[[ Data shown, beginning ]]

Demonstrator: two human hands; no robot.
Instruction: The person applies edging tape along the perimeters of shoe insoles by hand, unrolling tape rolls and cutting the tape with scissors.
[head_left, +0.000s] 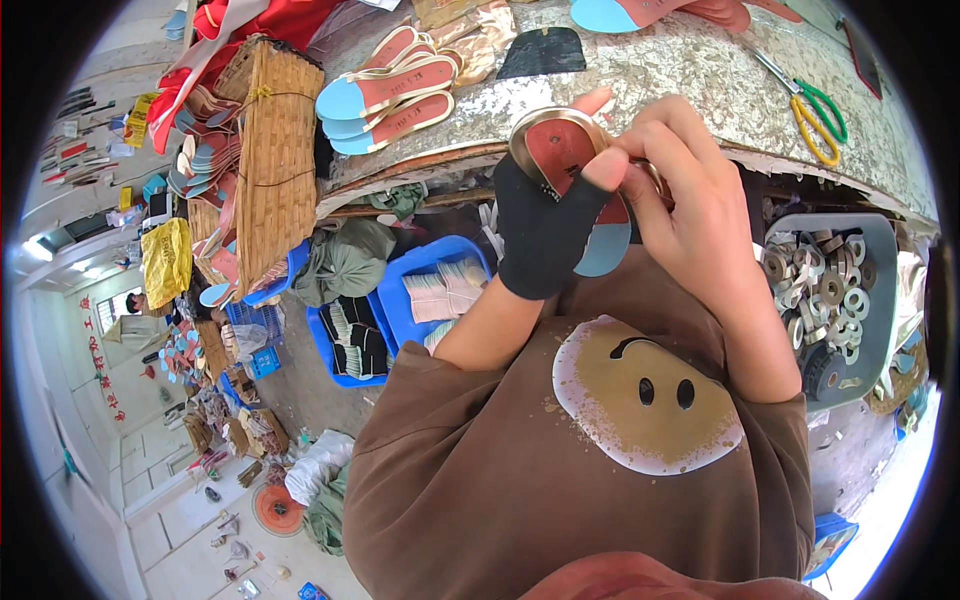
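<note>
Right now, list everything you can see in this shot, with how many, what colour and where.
shoe insole: one, red with a blue heel and gold edging, held in both hands
stack of insoles: several, red and blue, on the bench at the upper left
scissors: one pair, green and yellow handles, on the bench at the right
black sole piece: one, on the bench at the top
tape rolls: many, pale, in a grey tray at the right
blue bins: two, on the floor at the left, holding small bundles
woven basket: one, tan, at the left
left hand: black fingerless glove, gripping the insole
right hand: bare, pressing the insole's edge
</note>
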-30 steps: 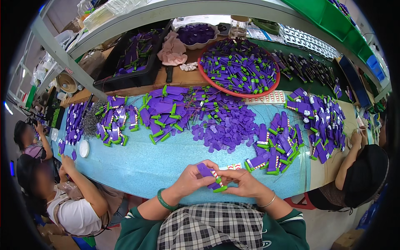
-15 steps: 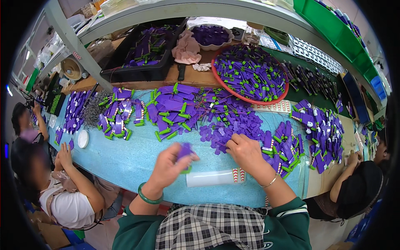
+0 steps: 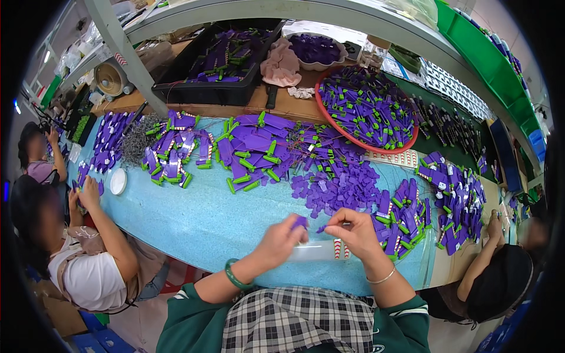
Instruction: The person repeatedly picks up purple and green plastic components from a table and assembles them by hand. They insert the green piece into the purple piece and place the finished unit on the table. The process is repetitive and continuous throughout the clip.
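Note:
My left hand [image 3: 281, 240], a green bangle on its wrist, is closed around a purple plastic part [image 3: 300, 222]; most of that part is hidden by the fingers. Facing it, my right hand [image 3: 358, 233] pinches a small purple piece [image 3: 321, 229] between thumb and fingertips. The two hands are close together but apart, over the blue table mat [image 3: 206, 235]. Just below them lies a whitish strip [image 3: 309, 253] with red chevron stickers [image 3: 338, 249] at its right end. A pile of small purple pieces [image 3: 338, 188] spreads out beyond my hands.
Larger purple parts with green ends [image 3: 253, 147] lie beyond on the left, and more [image 3: 403, 217] lie near my right hand. A red round basket [image 3: 415, 138] and a black tray [image 3: 206, 97] stand at the back under a shelf bar [image 3: 282, 17]. Co-workers sit on both sides.
My right hand has come back from the small-piece pile with a small purple piece. My left hand has moved right toward it, still holding the purple part. The view has shifted slightly.

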A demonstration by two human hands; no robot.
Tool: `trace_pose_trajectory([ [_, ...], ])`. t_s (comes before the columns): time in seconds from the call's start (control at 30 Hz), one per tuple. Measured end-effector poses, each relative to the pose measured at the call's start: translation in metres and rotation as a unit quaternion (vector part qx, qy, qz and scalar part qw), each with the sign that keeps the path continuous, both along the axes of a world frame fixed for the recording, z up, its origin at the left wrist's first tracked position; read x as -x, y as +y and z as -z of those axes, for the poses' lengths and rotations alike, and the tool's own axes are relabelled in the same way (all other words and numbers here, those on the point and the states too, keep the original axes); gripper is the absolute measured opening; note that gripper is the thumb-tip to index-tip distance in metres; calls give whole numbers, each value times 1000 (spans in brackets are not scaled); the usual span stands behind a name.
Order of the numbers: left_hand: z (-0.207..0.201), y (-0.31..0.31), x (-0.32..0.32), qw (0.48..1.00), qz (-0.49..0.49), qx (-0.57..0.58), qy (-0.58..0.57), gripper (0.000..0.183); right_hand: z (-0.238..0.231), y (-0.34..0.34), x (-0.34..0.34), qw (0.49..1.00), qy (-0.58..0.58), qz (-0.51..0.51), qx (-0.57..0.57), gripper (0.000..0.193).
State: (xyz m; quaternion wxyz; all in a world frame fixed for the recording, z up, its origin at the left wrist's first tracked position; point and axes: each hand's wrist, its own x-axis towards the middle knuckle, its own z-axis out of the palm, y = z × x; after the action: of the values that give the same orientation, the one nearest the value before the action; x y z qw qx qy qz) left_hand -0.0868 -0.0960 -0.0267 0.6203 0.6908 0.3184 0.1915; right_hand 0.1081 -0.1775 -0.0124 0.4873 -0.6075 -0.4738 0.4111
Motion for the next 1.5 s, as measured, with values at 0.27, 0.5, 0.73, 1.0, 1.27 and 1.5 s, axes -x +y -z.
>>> trace_pose_trajectory([
  [0.27, -1, -19, -10, 972, 111, -206, -4, 17, 1, -22, 17, 998, -61, 2, -27, 11],
  [0.5, 2, -21, -12, 965, 111, -235, 18, 19, 14, -27, 21, 999, 7, 46, -7, 11],
  [0.73, -5, -23, -14, 978, 161, -123, 39, 20, 0, -27, 20, 996, -81, -5, -44, 13],
  [1.0, -1, -20, -26, 980, 197, 22, 20, 24, 1, -30, 10, 996, -82, 17, 18, 11],
  [1.27, -36, 134, -15, 789, -22, -590, 167, 22, -59, -47, -90, 840, -533, 104, 10, 18],
  [1.5, -17, 187, -4, 691, -22, -702, 172, 14, -14, -67, -24, 848, -520, -59, -89, 27],
])
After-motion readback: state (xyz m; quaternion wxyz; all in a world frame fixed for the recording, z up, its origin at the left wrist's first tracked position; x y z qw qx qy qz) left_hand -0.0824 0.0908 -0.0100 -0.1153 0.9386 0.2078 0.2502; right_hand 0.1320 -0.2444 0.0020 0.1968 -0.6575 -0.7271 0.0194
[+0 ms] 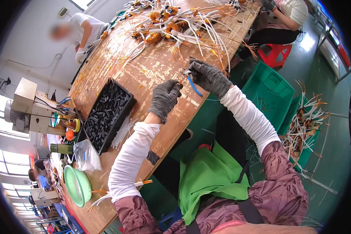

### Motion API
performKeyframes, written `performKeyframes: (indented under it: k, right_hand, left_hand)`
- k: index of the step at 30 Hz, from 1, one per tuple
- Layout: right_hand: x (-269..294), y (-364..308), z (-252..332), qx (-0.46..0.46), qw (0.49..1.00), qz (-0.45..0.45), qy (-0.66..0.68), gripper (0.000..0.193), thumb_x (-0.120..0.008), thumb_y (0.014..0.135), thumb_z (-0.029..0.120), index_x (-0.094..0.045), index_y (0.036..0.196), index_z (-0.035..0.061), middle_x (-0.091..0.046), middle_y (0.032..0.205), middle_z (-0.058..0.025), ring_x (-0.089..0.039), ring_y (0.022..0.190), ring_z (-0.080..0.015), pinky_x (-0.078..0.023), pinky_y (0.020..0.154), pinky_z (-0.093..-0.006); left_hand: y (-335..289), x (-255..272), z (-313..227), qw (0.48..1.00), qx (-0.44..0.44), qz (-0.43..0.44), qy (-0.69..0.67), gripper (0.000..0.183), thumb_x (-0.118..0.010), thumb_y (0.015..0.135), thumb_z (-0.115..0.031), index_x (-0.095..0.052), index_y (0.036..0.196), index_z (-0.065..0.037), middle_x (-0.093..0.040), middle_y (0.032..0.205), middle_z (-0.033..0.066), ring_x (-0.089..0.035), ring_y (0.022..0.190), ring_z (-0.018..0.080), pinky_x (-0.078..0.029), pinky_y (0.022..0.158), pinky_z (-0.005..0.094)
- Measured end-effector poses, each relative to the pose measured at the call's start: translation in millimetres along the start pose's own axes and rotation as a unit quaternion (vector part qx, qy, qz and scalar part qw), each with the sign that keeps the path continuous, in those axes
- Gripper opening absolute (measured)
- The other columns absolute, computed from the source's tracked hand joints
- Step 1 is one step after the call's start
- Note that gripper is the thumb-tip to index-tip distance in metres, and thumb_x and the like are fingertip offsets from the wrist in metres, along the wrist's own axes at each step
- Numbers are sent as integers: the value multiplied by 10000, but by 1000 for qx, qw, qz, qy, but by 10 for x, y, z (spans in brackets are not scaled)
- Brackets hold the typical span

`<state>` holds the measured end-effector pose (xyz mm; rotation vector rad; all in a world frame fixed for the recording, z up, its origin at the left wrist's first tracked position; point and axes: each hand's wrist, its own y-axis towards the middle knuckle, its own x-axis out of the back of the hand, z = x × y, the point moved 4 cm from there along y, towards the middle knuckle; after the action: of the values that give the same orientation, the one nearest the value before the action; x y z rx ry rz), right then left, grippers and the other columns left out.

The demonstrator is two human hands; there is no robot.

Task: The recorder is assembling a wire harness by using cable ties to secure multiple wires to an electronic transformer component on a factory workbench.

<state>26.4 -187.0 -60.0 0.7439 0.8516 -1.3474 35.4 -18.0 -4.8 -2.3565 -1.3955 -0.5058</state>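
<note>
Blue-handled pliers (pixel 194 86) sit clamped in our gloved right hand (pixel 213 78) at 1 o'clock from the view's centre, over the worn wooden table (pixel 138 80). Our gloved left hand (pixel 163 98) is apart from it at 11 o'clock, fingers curled, though we cannot tell whether they grip anything. At 9 o'clock a black tray (pixel 116 128) holds short black sleeves (pixel 103 113); at 12, copper toroidal coils (pixel 154 38) lie heaped.
</note>
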Motion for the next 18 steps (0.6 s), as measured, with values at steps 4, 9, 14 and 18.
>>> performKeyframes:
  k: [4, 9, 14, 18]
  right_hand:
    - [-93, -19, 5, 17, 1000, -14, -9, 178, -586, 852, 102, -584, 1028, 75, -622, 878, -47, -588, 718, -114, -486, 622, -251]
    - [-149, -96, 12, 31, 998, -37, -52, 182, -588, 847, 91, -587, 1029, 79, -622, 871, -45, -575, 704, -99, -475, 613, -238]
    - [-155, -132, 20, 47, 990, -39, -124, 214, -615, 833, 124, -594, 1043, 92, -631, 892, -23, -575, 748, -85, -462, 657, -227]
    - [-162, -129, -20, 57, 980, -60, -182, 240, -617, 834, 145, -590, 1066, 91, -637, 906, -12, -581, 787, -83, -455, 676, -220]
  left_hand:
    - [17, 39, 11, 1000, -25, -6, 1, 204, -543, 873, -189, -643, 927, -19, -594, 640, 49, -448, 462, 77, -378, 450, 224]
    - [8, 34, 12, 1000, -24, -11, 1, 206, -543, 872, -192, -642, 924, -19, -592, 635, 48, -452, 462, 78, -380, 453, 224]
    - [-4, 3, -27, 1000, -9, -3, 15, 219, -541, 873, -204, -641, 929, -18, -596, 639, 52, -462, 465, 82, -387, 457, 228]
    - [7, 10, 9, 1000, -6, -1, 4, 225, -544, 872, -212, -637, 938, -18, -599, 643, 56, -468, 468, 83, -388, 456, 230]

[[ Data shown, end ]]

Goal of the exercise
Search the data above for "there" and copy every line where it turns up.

Exercise output
`<state>` holds the measured end-effector pose (xyz mm; rotation vector rad; all in a world frame fixed for the recording, z up, its origin at the left wrist's first tracked position; point and axes: each hand's wrist, its own y-axis towards the middle knuckle, its own x-axis out of the back of the hand, z = x × y, the point moved 4 cm from there along y, towards the middle knuckle; after the action: of the values that give the same orientation, the one nearest the value before the action; x y z rx ry rz), right then left, grippers and the other columns left out.
The demonstrator is two human hands; there is no robot.

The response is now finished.